*** Provided records

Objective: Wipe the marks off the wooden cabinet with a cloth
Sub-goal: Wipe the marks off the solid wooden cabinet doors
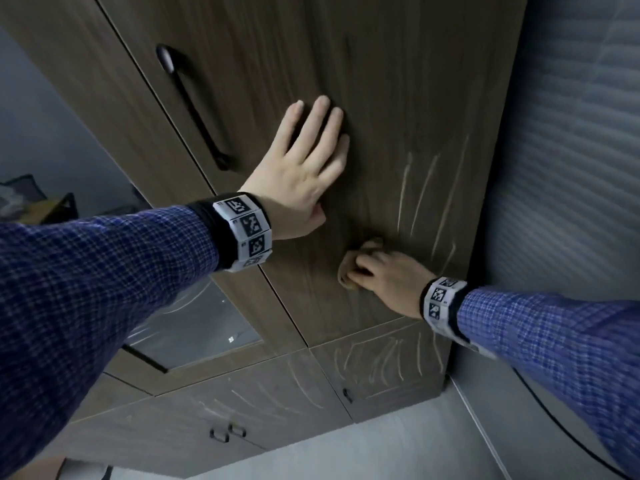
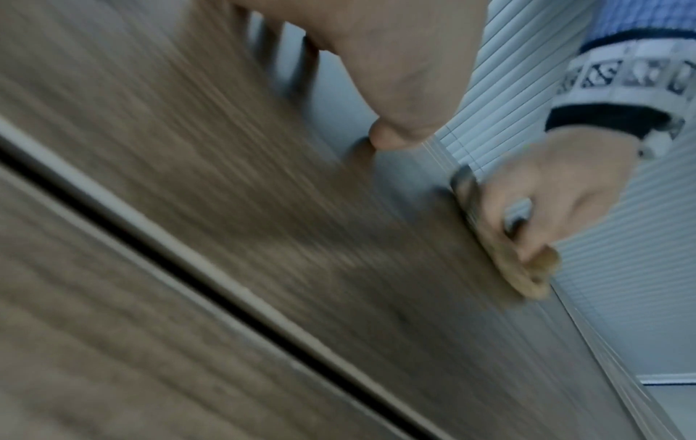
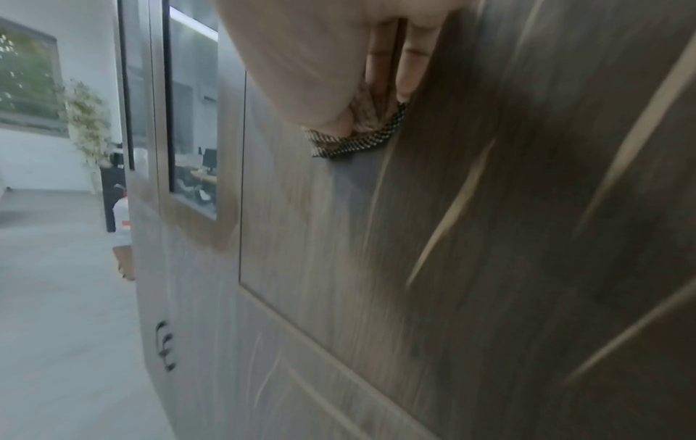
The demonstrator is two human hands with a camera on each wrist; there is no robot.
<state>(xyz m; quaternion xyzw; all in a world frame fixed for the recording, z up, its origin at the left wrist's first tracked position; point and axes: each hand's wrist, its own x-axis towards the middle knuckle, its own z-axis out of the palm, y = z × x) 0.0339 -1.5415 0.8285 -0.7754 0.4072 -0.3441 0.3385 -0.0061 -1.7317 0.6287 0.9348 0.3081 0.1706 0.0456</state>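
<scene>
The wooden cabinet door (image 1: 398, 81) bears several pale chalk-like streaks (image 1: 422, 192) on its right part. My left hand (image 1: 304, 161) lies flat on the door with straight fingers, to the upper left of the streaks. Lower down, my right hand (image 1: 384, 271) grips a small tan cloth (image 1: 349, 271) and presses it against the door, just left of the streaks. In the right wrist view the cloth (image 3: 357, 134) shows under the curled fingers (image 3: 380, 68), with streaks (image 3: 452, 214) beside it. The left wrist view is blurred; it shows the right hand (image 2: 546, 202) with the cloth (image 2: 527, 277).
A long black handle (image 1: 194, 105) sits on the door at the left. Below are lower doors (image 1: 377, 368) with more streaks and small black pulls (image 1: 228, 433). A glass panel (image 1: 194, 327) is at the lower left. Ribbed blinds (image 1: 571, 133) flank the cabinet's right edge.
</scene>
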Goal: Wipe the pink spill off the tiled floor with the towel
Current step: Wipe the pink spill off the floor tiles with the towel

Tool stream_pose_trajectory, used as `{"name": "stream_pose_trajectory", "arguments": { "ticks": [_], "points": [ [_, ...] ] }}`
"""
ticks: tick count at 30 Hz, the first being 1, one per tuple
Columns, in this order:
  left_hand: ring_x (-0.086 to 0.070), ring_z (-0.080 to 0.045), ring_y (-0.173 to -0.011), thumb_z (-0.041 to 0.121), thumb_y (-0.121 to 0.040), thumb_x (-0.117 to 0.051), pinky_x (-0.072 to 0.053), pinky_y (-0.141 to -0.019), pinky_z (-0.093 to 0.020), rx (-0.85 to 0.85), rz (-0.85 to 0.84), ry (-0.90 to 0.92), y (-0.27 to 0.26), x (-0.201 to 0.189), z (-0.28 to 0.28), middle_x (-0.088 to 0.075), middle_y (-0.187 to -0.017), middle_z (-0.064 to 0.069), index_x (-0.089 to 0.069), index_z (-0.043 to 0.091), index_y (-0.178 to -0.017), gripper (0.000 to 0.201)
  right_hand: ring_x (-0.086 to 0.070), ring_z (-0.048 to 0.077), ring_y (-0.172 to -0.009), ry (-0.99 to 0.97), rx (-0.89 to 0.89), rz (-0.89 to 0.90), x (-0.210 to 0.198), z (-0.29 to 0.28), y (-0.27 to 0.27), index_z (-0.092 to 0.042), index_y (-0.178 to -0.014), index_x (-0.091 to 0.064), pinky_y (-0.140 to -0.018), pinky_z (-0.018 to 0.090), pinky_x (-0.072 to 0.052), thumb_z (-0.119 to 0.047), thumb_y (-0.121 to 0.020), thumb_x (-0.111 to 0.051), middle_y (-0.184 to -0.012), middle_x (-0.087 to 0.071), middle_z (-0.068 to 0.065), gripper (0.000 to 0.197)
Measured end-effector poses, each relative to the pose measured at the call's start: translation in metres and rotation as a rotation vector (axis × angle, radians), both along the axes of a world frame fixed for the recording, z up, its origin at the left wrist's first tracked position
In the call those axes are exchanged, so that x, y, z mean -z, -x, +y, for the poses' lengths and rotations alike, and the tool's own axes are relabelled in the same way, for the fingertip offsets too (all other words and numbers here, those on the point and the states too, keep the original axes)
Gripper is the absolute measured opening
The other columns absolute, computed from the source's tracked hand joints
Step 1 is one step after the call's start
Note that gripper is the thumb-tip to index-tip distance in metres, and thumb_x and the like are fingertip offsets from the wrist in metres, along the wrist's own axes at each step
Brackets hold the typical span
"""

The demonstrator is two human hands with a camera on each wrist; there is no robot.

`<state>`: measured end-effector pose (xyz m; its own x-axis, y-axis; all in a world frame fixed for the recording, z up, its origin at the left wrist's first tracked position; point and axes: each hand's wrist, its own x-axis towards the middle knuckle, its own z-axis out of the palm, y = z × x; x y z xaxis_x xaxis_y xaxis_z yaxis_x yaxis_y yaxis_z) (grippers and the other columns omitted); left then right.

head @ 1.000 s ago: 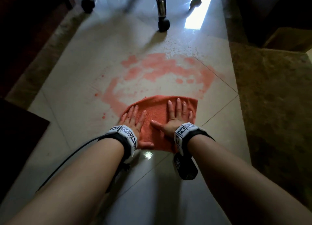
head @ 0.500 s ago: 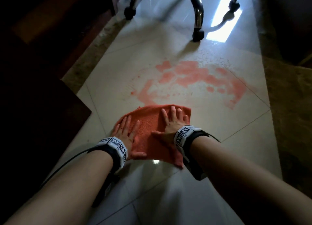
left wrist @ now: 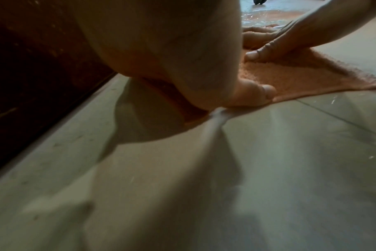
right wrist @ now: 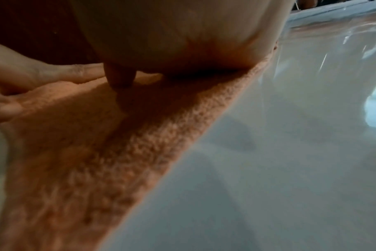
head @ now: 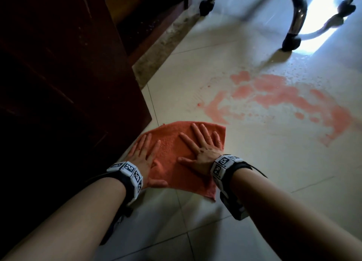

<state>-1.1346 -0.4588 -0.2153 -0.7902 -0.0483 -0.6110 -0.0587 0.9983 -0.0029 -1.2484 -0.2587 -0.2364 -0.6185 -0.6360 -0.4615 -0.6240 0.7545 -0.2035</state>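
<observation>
The towel (head: 172, 153) is orange-red and lies flat on the tiled floor (head: 254, 172), close to the person. Both hands are on top of it. The left hand (head: 144, 157) lies flat on the left part of the towel, fingers straight and a little apart, thumb out to the side near the towel's near edge. The right hand (head: 203, 149) lies flat on the right part, fingers straight and spread, thumb pointing toward the left hand. Neither grip is closed on anything (both hands are wide and only press down on the cloth).

From the left wrist view, the left thumb (left wrist: 258, 91) sits on the towel's edge and the right hand's fingers (left wrist: 268, 52) press the fuzzy cloth. From the right wrist view, the towel (right wrist: 118, 144) has a bumpy edge running across the shiny floor (right wrist: 290, 152).

The pink spill (head: 284, 98) is farther away and to the right, not under the towel. It makes a smeary curved shape with small spots around it. A dark wooden cabinet (head: 68, 74) stands just left of the towel. A chair base (head: 295, 15) with shiny legs and black wheels stands beyond the spill, near a bright patch of light.
</observation>
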Motion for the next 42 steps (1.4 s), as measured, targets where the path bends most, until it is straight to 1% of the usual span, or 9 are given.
{"name": "stream_pose_trajectory", "arguments": {
  "ticks": [7, 11, 16, 20, 22, 26, 28, 35, 42],
  "points": [
    [0.055, -0.024, -0.119, 0.100, -0.021, 0.015, 0.016, -0.112, -0.039, 0.009, -0.008, -0.017, 0.011, 0.004, -0.008, 0.055, -0.134, -0.014, 0.042, 0.015, -0.134, 0.144, 0.034, 0.014, -0.140, 0.004, 0.017, -0.025, 0.000, -0.002, 0.003, -0.055, -0.145, 0.015, -0.114, 0.049, 0.019, -0.082, -0.082, -0.024, -0.152, 0.037, -0.013, 0.079],
    [0.049, -0.025, -0.127, 0.101, -0.025, 0.009, 0.016, -0.114, -0.039, 0.009, -0.006, -0.031, 0.013, 0.005, -0.010, 0.053, -0.138, -0.015, 0.040, 0.013, -0.135, 0.144, 0.034, 0.014, -0.140, 0.024, 0.032, -0.037, -0.001, -0.001, 0.004, -0.056, -0.145, 0.013, -0.114, 0.048, 0.020, -0.081, -0.083, -0.027, -0.153, 0.035, -0.013, 0.078],
    [0.041, -0.033, -0.134, 0.098, -0.019, 0.021, 0.012, -0.118, -0.045, 0.006, 0.014, -0.001, 0.037, 0.002, 0.001, 0.049, -0.139, -0.019, 0.041, 0.012, -0.133, 0.144, 0.031, 0.012, -0.142, 0.031, 0.074, -0.035, -0.003, 0.007, 0.020, -0.057, -0.145, 0.010, -0.115, 0.046, 0.018, -0.080, -0.084, -0.029, -0.155, 0.032, -0.014, 0.077],
    [0.036, -0.034, -0.137, 0.098, -0.015, 0.021, 0.013, -0.118, -0.046, -0.004, 0.066, -0.002, 0.072, 0.006, 0.012, 0.040, -0.146, -0.022, 0.035, 0.015, -0.140, 0.151, 0.030, 0.011, -0.142, 0.022, 0.154, -0.023, -0.002, 0.016, 0.040, -0.058, -0.145, 0.009, -0.115, 0.045, 0.018, -0.082, -0.082, -0.027, -0.155, 0.031, -0.015, 0.077],
    [0.034, -0.033, -0.139, 0.100, -0.018, 0.015, 0.013, -0.118, -0.046, -0.008, 0.088, 0.000, 0.090, 0.010, 0.013, 0.039, -0.148, -0.021, 0.031, 0.015, -0.145, 0.154, 0.030, 0.012, -0.143, 0.012, 0.186, -0.019, -0.001, 0.016, 0.051, -0.057, -0.145, 0.009, -0.115, 0.045, 0.018, -0.083, -0.081, -0.027, -0.155, 0.031, -0.014, 0.078],
    [0.030, -0.032, -0.141, 0.099, -0.048, -0.026, 0.012, -0.118, -0.045, -0.037, 0.153, 0.017, 0.126, 0.017, 0.017, 0.035, -0.151, -0.019, 0.027, 0.016, -0.147, 0.140, 0.029, 0.014, -0.143, 0.014, 0.250, -0.019, 0.000, 0.010, 0.078, -0.057, -0.145, 0.009, -0.115, 0.047, 0.016, -0.084, -0.080, -0.028, -0.156, 0.030, -0.012, 0.080],
    [0.029, -0.032, -0.142, 0.093, -0.057, -0.039, 0.013, -0.118, -0.044, -0.064, 0.173, 0.029, 0.146, 0.019, 0.021, 0.033, -0.152, -0.019, 0.025, 0.016, -0.148, 0.135, 0.028, 0.014, -0.144, 0.023, 0.280, -0.012, 0.001, 0.005, 0.093, -0.057, -0.145, 0.008, -0.116, 0.047, 0.016, -0.084, -0.080, -0.030, -0.157, 0.029, -0.011, 0.080],
    [0.023, -0.036, -0.143, 0.089, -0.059, -0.046, 0.009, -0.118, -0.049, -0.146, 0.234, 0.020, 0.208, 0.027, 0.020, 0.027, -0.153, -0.023, 0.020, 0.015, -0.150, 0.134, 0.024, 0.017, -0.145, 0.058, 0.347, 0.012, 0.003, -0.014, 0.150, -0.056, -0.147, 0.002, -0.116, 0.051, 0.013, -0.081, -0.081, -0.037, -0.159, 0.025, -0.009, 0.081],
    [0.022, -0.037, -0.143, 0.086, -0.061, -0.048, 0.011, -0.116, -0.048, -0.163, 0.244, 0.012, 0.240, 0.023, 0.016, 0.026, -0.153, -0.023, 0.020, 0.016, -0.150, 0.132, 0.023, 0.017, -0.146, 0.076, 0.373, 0.042, 0.009, -0.025, 0.184, -0.054, -0.147, 0.000, -0.116, 0.052, 0.012, -0.080, -0.081, -0.038, -0.159, 0.023, -0.009, 0.081]
  ]
}}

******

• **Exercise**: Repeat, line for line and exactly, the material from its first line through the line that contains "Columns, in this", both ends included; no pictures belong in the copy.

• **Answer section**:
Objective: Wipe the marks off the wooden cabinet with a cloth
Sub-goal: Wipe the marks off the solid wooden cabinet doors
The demonstrator is two human hands with a camera on each wrist; there is no robot.
<state>(xyz m; quaternion xyzw; all in a world frame fixed for the recording, z up, its origin at the left wrist's first tracked position; point and axes: each hand's wrist, its own x-axis towards the middle knuckle, its own z-axis out of the palm, y = z × x) 0.0339 -1.5415 0.8285 -0.7754 0.4072 -0.3441 0.3385 -0.0061 -1.7317 0.6287 0.9348 0.3081 0.1706 0.0456</state>
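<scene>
The wooden cabinet door (image 1: 398, 81) bears several pale chalk-like streaks (image 1: 422, 192) on its right part. My left hand (image 1: 304, 161) lies flat on the door with straight fingers, to the upper left of the streaks. Lower down, my right hand (image 1: 384, 271) grips a small tan cloth (image 1: 349, 271) and presses it against the door, just left of the streaks. In the right wrist view the cloth (image 3: 357, 134) shows under the curled fingers (image 3: 380, 68), with streaks (image 3: 452, 214) beside it. The left wrist view is blurred; it shows the right hand (image 2: 546, 202) with the cloth (image 2: 527, 277).
A long black handle (image 1: 194, 105) sits on the door at the left. Below are lower doors (image 1: 377, 368) with more streaks and small black pulls (image 1: 228, 433). A glass panel (image 1: 194, 327) is at the lower left. Ribbed blinds (image 1: 571, 133) flank the cabinet's right edge.
</scene>
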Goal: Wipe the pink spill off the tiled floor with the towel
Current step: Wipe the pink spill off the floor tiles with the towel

Tool stream_pose_trajectory, used as `{"name": "stream_pose_trajectory", "arguments": { "ticks": [_], "points": [ [_, ...] ] }}`
"""
ticks: tick count at 30 Hz, the first being 1, one per tuple
Columns, in this order:

This exercise is now complete.